EXERCISE GOAL:
Only lines holding the word "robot" should be copied from the material.

Top of DATA RECORDS

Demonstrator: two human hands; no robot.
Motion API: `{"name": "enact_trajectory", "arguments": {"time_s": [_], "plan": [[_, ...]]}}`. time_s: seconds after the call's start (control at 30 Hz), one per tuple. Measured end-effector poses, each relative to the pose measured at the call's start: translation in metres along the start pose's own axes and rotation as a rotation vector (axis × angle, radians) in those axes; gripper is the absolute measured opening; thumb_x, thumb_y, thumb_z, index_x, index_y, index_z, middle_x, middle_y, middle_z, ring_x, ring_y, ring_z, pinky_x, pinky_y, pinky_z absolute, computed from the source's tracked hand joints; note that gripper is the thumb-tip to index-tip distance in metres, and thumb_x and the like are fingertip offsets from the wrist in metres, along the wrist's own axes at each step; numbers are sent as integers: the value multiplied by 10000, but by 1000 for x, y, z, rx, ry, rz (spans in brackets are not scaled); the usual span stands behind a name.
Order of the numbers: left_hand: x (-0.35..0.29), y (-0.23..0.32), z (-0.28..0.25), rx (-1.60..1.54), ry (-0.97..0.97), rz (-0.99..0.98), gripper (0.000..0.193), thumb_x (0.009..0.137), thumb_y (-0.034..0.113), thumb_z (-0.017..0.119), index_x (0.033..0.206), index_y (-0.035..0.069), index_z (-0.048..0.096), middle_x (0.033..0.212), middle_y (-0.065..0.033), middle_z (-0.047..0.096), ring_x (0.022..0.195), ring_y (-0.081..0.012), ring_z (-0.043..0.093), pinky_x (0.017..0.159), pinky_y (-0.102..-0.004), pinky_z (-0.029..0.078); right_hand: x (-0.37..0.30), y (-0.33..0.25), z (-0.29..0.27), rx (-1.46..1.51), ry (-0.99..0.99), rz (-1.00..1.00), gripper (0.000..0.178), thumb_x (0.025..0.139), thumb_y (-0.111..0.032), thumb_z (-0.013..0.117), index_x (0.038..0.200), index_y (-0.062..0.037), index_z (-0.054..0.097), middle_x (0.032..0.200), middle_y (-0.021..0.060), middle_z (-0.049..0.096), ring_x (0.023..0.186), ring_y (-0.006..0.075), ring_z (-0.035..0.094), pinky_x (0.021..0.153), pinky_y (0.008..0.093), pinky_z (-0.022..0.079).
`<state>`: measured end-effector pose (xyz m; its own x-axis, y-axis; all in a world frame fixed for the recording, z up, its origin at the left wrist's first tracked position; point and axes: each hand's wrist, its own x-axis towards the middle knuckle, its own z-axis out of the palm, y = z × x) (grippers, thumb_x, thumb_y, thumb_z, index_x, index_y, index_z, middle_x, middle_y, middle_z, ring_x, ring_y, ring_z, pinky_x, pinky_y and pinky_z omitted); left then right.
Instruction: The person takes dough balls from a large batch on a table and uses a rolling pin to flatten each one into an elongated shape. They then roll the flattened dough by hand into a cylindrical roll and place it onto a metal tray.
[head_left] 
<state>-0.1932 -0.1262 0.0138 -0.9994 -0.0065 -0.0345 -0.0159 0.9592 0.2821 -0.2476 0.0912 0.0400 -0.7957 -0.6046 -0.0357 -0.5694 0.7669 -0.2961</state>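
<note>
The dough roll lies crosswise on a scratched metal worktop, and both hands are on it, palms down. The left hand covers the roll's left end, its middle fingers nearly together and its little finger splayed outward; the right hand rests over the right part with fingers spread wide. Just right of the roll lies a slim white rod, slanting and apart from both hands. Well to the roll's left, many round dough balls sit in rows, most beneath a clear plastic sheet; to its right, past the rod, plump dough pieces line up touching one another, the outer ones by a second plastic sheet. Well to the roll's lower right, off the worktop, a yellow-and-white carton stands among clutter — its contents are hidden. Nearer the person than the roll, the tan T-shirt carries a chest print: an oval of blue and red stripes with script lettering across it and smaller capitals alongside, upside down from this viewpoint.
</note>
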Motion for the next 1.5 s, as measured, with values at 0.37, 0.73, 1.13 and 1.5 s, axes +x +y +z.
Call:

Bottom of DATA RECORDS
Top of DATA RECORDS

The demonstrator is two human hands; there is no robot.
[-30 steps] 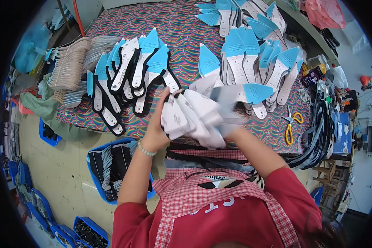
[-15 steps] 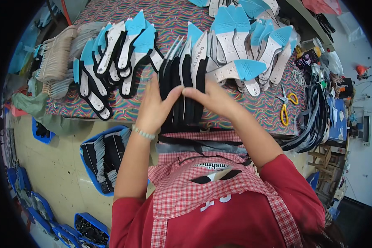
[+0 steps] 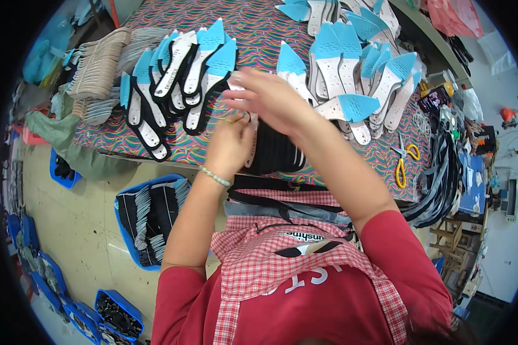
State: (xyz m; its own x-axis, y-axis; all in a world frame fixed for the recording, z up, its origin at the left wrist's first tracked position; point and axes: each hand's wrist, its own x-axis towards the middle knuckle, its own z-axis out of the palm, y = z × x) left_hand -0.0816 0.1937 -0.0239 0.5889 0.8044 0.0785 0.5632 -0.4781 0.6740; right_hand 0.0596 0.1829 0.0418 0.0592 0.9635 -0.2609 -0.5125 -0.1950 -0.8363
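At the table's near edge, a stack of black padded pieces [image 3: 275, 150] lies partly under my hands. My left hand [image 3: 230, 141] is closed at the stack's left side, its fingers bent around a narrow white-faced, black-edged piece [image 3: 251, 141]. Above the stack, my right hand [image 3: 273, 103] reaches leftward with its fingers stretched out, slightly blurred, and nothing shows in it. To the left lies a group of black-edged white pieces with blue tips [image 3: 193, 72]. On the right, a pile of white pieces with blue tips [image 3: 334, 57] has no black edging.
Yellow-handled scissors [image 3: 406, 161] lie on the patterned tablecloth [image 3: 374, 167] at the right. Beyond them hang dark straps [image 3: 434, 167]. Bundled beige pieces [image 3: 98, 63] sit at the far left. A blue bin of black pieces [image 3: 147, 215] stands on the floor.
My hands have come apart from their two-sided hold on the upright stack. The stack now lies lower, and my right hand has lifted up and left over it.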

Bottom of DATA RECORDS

EXERCISE RESULT:
Demonstrator: two human hands; no robot.
The demonstrator is two human hands; there is no robot.

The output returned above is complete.